◆ **Problem statement**:
Every line holding the word "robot" should be copied from the material.

◆ **Exercise inputs**:
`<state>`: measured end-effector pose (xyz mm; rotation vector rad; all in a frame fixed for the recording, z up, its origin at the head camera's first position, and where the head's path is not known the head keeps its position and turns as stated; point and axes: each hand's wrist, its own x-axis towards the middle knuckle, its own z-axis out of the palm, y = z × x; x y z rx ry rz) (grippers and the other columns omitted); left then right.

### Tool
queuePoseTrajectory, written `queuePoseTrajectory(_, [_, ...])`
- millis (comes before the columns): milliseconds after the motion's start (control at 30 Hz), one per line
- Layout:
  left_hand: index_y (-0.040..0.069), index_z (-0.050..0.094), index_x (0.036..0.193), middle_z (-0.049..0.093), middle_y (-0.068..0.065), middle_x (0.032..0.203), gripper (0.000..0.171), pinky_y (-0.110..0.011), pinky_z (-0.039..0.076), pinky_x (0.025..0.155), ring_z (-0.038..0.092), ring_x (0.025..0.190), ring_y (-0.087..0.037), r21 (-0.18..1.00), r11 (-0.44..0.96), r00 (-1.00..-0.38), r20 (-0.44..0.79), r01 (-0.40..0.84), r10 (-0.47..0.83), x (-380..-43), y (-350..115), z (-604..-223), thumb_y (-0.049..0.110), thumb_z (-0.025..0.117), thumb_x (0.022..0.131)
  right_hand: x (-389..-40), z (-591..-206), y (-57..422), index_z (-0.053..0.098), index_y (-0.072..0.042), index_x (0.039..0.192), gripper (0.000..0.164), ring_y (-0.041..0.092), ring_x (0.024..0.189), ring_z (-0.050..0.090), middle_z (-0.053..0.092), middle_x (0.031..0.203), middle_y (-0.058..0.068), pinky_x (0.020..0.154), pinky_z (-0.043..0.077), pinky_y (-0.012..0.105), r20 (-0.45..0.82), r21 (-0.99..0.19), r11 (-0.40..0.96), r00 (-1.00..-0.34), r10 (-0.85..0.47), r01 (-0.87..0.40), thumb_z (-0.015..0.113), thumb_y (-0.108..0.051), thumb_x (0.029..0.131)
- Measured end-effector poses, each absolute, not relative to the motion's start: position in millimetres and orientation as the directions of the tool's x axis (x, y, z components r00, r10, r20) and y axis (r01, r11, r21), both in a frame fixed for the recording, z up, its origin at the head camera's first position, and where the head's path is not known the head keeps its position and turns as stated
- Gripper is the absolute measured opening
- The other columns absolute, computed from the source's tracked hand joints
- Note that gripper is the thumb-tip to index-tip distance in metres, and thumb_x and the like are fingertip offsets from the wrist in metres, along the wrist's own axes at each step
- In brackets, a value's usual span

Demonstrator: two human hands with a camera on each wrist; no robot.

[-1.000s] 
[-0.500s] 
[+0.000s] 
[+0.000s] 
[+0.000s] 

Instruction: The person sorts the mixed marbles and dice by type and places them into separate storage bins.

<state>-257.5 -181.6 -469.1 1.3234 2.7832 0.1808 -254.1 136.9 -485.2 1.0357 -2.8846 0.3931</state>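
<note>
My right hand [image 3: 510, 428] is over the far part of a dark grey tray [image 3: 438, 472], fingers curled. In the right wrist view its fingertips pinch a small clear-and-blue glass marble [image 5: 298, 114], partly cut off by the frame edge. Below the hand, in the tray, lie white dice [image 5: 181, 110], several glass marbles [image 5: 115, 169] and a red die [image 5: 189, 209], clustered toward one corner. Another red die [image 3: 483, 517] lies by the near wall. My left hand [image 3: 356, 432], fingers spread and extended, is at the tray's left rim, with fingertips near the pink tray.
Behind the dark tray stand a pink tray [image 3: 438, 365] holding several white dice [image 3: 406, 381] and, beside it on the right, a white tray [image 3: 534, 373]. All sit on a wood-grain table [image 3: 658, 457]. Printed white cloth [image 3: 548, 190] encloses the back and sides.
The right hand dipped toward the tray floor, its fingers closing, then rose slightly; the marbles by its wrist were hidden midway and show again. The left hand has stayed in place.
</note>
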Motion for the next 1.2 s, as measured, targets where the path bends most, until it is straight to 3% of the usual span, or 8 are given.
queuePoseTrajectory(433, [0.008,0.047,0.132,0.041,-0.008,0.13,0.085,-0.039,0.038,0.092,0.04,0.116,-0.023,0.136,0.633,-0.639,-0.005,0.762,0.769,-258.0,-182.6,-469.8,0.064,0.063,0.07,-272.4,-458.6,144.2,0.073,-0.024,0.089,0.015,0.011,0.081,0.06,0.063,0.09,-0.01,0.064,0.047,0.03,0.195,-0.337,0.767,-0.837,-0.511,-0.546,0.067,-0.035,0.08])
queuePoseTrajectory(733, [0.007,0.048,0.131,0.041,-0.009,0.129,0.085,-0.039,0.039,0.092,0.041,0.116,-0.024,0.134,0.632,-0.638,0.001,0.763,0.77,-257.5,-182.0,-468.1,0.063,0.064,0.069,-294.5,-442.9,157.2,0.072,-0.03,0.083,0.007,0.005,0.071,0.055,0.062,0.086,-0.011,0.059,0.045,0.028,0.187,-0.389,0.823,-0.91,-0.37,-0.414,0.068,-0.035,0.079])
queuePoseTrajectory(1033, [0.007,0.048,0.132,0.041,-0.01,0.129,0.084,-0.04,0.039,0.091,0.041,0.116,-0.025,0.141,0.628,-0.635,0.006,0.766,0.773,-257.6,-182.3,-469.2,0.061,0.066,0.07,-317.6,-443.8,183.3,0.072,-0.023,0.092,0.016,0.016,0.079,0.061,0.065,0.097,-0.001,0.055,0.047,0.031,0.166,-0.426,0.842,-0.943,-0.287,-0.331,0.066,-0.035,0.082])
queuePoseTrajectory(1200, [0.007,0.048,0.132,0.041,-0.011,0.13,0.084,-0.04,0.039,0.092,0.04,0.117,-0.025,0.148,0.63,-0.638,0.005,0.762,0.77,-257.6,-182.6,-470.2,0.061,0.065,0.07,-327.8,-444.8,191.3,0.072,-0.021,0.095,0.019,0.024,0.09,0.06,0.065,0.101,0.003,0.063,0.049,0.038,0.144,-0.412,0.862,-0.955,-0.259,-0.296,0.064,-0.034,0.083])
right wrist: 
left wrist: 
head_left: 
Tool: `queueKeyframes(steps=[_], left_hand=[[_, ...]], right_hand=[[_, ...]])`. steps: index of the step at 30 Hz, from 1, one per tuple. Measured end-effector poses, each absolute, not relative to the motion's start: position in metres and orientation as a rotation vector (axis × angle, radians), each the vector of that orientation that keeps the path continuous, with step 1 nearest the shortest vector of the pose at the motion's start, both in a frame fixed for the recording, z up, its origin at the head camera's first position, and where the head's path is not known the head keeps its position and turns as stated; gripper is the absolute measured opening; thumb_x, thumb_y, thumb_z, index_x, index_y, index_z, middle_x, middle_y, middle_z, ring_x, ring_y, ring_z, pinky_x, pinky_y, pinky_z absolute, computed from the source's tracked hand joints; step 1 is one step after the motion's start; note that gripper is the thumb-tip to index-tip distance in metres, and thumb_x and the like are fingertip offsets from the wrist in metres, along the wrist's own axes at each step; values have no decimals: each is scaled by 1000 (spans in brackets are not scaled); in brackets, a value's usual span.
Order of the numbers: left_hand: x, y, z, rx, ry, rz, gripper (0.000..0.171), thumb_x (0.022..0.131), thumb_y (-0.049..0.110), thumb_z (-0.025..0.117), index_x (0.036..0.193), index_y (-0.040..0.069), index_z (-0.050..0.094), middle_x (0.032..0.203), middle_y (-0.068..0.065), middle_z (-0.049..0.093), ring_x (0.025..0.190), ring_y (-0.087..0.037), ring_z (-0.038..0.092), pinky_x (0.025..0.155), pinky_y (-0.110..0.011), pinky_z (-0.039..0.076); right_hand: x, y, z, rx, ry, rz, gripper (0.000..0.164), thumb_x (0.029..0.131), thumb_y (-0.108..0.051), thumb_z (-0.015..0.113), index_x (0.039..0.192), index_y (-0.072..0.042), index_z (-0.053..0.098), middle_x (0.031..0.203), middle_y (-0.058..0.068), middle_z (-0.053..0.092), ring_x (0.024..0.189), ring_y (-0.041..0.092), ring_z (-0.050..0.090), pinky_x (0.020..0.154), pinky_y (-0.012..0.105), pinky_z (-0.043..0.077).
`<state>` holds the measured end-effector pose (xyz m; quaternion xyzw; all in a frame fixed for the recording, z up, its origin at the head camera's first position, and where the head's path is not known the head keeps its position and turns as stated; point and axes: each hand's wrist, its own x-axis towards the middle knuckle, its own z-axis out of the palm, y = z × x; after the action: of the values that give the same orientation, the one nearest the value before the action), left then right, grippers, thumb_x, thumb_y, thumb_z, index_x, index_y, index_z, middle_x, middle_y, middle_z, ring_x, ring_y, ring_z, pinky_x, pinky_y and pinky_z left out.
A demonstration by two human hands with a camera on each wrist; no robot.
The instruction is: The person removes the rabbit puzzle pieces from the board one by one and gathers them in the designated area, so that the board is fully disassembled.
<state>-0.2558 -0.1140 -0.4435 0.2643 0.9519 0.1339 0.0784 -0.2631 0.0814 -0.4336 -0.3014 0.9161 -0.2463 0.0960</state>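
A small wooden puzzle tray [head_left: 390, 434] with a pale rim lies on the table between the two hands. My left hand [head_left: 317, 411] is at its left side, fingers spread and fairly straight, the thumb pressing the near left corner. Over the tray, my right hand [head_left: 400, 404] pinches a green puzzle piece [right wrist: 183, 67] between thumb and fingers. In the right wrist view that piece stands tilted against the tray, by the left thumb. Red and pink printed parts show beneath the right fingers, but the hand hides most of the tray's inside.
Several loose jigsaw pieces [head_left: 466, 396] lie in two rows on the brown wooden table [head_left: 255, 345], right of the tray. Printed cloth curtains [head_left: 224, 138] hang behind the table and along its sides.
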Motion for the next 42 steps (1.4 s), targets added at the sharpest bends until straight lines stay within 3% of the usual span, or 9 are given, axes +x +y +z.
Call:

◆ **Written response**:
Demonstrator: two human hands with a camera on each wrist; no robot.
A demonstration by two human hands with a camera on each wrist; no robot.

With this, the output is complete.